(Problem):
Among the entries that follow, count the lines with the word "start" and report the number by itself.

(Information provided):
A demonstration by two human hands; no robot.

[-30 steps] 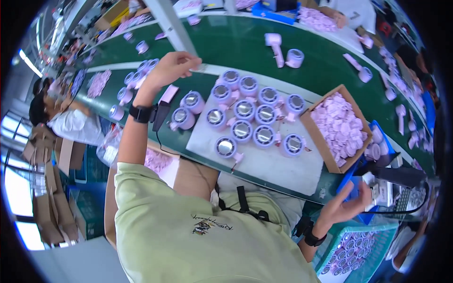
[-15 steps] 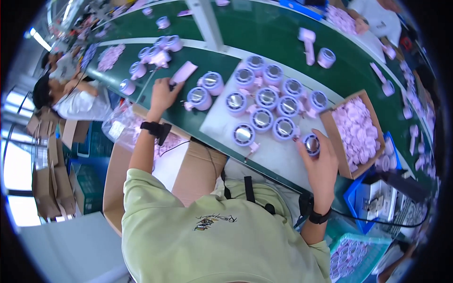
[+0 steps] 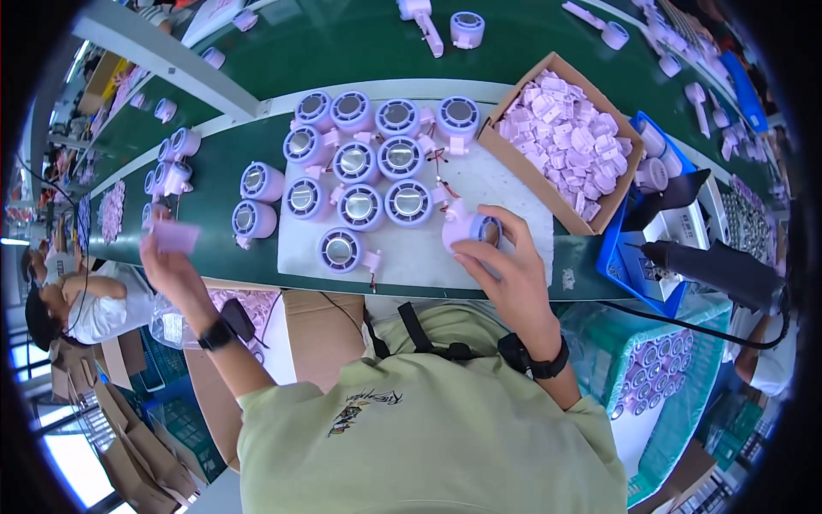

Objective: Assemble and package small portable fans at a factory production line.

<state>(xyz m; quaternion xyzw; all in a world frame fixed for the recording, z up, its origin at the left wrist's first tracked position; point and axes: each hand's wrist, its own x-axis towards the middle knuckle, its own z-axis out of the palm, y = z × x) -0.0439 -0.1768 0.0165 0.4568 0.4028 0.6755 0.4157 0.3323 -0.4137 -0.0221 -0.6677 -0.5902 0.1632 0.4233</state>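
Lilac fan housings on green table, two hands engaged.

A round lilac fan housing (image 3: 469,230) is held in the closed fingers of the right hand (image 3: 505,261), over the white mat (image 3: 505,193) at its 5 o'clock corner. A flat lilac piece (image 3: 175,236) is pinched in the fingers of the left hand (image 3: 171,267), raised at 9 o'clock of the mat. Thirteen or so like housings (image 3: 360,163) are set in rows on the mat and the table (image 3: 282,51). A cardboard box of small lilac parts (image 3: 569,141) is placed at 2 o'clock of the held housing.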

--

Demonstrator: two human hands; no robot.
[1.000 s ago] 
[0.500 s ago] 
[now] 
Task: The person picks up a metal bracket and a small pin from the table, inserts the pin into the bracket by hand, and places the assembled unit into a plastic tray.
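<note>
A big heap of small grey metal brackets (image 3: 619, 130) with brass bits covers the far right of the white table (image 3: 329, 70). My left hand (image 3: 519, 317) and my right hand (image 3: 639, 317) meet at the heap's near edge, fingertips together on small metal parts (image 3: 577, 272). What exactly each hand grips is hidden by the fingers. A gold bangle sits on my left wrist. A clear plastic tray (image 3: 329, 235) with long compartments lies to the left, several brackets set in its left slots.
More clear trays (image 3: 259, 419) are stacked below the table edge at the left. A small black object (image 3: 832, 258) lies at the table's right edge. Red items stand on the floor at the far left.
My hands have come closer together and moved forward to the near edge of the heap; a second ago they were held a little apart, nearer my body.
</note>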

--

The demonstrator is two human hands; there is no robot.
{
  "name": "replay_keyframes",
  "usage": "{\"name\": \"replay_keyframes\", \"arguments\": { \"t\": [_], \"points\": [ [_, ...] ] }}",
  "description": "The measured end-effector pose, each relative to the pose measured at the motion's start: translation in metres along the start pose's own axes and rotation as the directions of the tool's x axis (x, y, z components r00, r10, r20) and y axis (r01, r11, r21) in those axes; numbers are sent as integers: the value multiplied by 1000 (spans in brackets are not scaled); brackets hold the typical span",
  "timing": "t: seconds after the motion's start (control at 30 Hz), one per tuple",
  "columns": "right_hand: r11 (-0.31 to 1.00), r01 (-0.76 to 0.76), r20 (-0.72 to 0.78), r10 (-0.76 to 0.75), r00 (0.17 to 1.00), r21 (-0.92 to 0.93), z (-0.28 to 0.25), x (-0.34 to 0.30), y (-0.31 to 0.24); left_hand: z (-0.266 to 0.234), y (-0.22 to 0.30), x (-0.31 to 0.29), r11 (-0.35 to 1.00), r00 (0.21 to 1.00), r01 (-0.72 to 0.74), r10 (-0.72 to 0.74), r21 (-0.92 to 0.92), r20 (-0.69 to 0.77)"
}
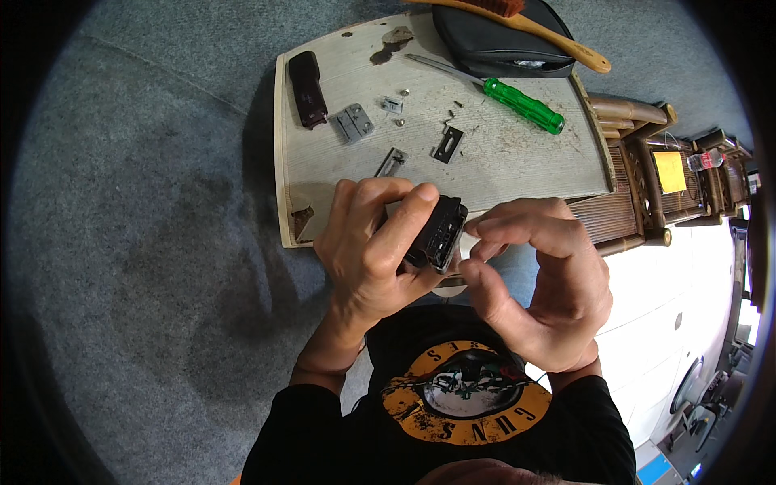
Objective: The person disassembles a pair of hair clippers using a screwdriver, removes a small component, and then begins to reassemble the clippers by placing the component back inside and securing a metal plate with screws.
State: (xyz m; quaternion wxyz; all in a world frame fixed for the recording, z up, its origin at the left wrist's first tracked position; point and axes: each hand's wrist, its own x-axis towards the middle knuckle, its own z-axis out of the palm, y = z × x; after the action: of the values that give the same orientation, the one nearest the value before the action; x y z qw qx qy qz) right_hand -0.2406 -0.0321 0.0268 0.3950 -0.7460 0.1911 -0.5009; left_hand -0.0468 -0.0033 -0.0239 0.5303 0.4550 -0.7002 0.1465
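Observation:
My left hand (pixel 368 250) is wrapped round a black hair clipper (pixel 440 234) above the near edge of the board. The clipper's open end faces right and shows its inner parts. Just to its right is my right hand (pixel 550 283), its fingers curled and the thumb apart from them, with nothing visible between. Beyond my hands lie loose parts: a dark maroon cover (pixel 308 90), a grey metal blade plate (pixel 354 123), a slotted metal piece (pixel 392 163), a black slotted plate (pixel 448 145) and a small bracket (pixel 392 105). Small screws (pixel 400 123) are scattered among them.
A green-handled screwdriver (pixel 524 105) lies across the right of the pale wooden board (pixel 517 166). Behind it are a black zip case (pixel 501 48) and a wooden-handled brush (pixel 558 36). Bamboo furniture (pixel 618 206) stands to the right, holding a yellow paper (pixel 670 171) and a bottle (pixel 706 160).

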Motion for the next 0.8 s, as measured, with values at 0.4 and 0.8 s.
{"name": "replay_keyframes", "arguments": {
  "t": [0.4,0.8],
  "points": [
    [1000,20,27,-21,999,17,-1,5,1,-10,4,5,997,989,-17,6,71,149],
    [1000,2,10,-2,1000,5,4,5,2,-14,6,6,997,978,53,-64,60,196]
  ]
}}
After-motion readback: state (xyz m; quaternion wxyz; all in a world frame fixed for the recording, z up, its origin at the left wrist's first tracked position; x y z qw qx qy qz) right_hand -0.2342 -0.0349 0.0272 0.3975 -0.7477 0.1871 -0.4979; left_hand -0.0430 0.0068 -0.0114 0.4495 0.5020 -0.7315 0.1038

(Written response):
2